The Supreme Court judgment will have a significant impact on a number of stakeholders in insolvency resolution. It will aid in early identification and resolution given that the admission process as contemplated in Section 7 of the Code as interpreted by the Supreme Court in Innoventive has been validated after the constitutional test. The judgment also provides clarity on the role of Resolution Professionals and balances their roles and responsibilities and considers them as exercising administrative functions and subject to judicial supervision under Section 60(5) of the Code by the NCLT. This is an advancement of the Supreme Court’s ruling that a Resolution Professional needs to place his prima-facie views for decision by the creditors in ArcelorMittal’s case.

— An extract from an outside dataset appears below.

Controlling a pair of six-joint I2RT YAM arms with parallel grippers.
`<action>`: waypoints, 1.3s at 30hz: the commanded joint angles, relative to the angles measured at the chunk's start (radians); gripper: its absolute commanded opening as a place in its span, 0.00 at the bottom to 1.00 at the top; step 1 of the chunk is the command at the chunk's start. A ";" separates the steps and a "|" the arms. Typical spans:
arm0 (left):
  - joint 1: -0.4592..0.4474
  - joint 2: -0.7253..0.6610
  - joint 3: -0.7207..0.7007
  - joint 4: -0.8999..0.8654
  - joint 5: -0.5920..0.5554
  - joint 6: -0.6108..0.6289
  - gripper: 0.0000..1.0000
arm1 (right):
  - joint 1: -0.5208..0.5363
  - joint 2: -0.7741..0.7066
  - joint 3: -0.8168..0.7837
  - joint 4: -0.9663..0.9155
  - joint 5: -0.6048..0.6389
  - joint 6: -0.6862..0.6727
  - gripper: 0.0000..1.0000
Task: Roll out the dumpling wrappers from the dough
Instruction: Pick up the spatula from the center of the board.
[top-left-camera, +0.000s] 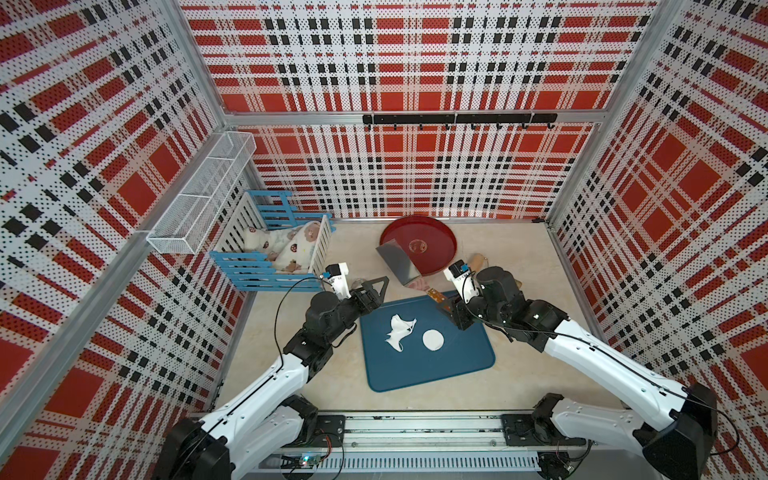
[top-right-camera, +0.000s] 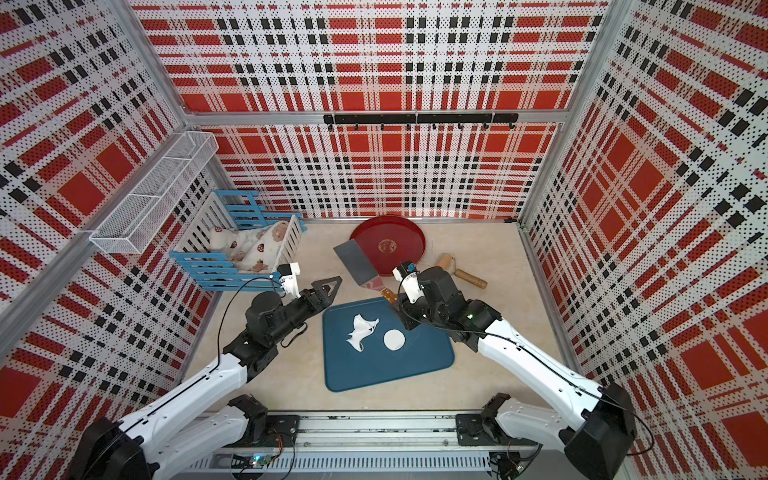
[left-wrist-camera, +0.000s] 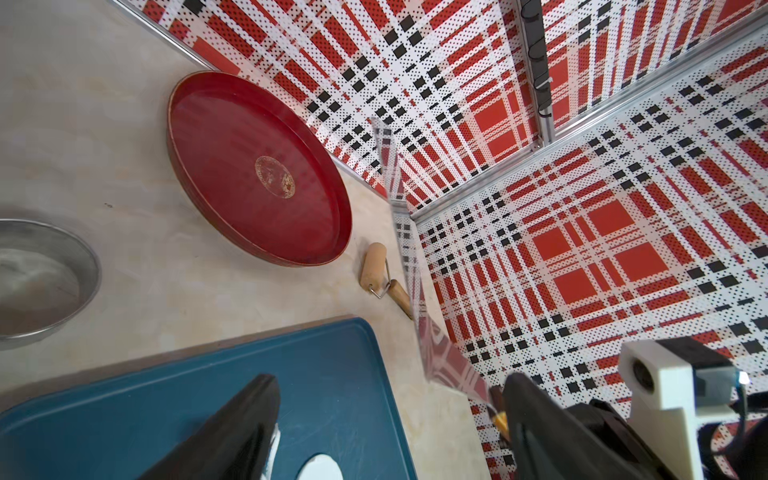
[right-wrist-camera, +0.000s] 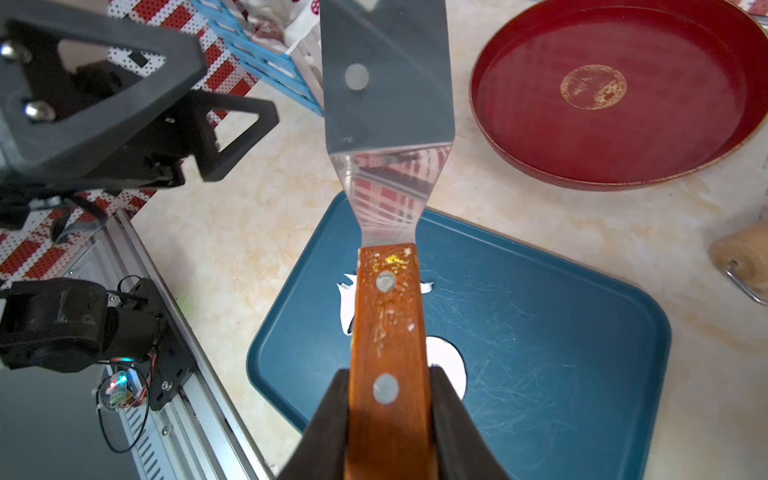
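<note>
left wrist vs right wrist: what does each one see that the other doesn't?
Left wrist only: the metal ring, the wall's hook rail. Right wrist only: the ragged dough, the crib, the right gripper clamped on the spatula handle. Both: red tray, blue mat, round wrapper, wooden roller, spatula blade.

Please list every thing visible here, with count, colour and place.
mat: 1, blue, table centre
dough: 1, white, on mat
dumpling wrapper: 1, white, beside dough
tray: 1, red, behind mat
spatula: 1, steel, in right gripper
roller: 1, wooden, right of tray
metal ring: 1, silver, beside mat
crib: 1, blue-white, far left
basket: 1, white, left wall
hook rail: 1, black, back wall
left gripper: 1, black, open
right gripper: 1, black, holding spatula
</note>
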 joint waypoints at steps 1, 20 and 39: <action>0.030 0.045 0.025 0.063 0.125 -0.036 0.87 | 0.031 -0.004 -0.011 0.104 0.035 -0.054 0.00; 0.095 0.153 0.051 0.189 0.206 -0.098 0.50 | 0.082 -0.038 -0.039 0.105 0.059 -0.121 0.00; 0.097 0.182 0.031 0.246 0.210 -0.113 0.03 | 0.097 -0.051 -0.036 0.086 0.090 -0.133 0.00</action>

The Supreme Court has strongly endorsed the IBC right from its inception. By upholding the constitutionality of the statute, the judgment in Swiss Ribbons has laid the foundation for implementation of the IBC. It brings back focus on the intent of the IBC to resolve and revive a corporate debtor and thereby significantly reinforces the efforts of the creditors and other stakeholders to achieve such end. International experts have said that it takes a couple of decades for development of case laws to guide implementation of an insolvency law. The Indian judiciary led by the Supreme Court has clearly supported a much-needed economic law, way ahead of its international peers.
The impact of the judgment will be seen and measured by the number of settlements and resolutions that will happen pre-insolvency as well as swift resolution of the corporate debtors in insolvency. This judgement will also boost the confidence of investors and bidders in acquiring assets through IBC as well as generally improve ease of doing business in India.
The Government has constituted a Committee to look into group resolution as the next stage of evaluation of the insolvency law. The Government should also consider regulations to implement pre-packs, cross-border measures and resolution of financial service providers. This will go a long way in ensuring early identification and resolution of stressed assets.